• Task to complete: Whenever a line in the entries below contains the string "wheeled", copy that line.

• Provided material:
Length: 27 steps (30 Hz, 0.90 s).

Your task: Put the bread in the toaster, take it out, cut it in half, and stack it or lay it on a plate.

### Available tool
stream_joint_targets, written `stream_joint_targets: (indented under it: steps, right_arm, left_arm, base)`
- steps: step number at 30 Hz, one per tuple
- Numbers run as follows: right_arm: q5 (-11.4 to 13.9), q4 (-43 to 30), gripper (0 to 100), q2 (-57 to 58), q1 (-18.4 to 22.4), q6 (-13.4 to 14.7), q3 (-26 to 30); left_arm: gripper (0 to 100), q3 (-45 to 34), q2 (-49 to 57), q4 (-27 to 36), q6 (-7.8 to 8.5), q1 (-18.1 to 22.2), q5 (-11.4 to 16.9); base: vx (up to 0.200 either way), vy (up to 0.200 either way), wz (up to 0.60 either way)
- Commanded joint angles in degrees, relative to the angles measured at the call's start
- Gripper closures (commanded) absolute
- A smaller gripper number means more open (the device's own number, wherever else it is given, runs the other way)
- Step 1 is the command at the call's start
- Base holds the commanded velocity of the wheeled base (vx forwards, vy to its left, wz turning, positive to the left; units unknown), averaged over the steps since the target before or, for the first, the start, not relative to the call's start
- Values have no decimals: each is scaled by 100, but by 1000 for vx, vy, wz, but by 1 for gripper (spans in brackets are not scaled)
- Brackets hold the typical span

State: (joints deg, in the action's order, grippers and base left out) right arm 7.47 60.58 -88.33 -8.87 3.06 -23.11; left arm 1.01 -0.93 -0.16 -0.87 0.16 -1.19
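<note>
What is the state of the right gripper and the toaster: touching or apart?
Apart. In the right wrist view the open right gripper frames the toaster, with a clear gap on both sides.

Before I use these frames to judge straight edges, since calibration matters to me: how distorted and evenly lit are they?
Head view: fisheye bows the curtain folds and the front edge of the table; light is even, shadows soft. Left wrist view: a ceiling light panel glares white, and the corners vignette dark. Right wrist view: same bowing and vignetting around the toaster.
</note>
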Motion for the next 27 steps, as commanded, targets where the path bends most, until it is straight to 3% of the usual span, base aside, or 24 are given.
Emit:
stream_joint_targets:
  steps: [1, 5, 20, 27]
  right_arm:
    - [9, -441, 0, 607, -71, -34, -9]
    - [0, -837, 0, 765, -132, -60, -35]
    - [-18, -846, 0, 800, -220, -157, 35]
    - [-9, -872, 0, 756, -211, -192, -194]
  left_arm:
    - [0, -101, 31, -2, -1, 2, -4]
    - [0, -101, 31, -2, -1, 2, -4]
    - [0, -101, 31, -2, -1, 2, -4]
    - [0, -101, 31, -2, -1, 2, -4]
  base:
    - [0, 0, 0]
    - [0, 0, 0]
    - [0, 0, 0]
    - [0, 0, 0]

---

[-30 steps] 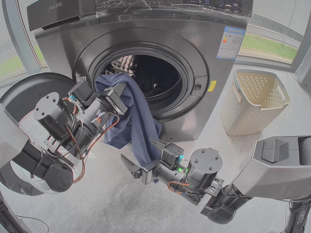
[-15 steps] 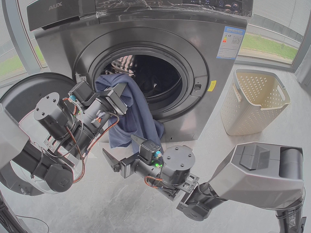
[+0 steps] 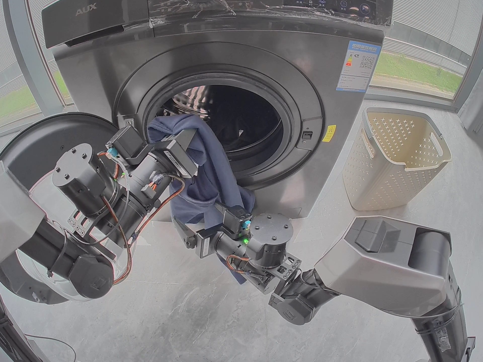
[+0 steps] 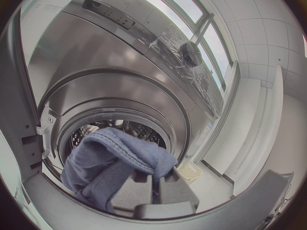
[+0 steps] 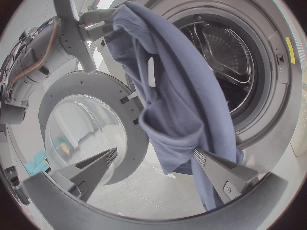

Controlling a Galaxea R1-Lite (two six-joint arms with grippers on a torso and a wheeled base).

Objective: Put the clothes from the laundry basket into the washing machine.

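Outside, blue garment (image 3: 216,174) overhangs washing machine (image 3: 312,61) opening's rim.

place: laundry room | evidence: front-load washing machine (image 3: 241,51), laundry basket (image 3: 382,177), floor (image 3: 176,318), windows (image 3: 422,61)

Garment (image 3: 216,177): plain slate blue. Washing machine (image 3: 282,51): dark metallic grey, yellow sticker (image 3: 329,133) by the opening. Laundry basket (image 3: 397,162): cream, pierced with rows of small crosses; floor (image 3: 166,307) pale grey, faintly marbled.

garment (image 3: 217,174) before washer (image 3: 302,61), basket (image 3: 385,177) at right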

• Response to this exercise:
- Base holds the commanded velocity of the wheeled base (vx forwards, vy to its left, wz turning, positive to the left; units unknown), averaged over the steps since the target before or, for the first, the start, not relative to the call's start
Controlling a Galaxea R1-Lite (two six-joint arms with grippers on a torso and a wheeled base).

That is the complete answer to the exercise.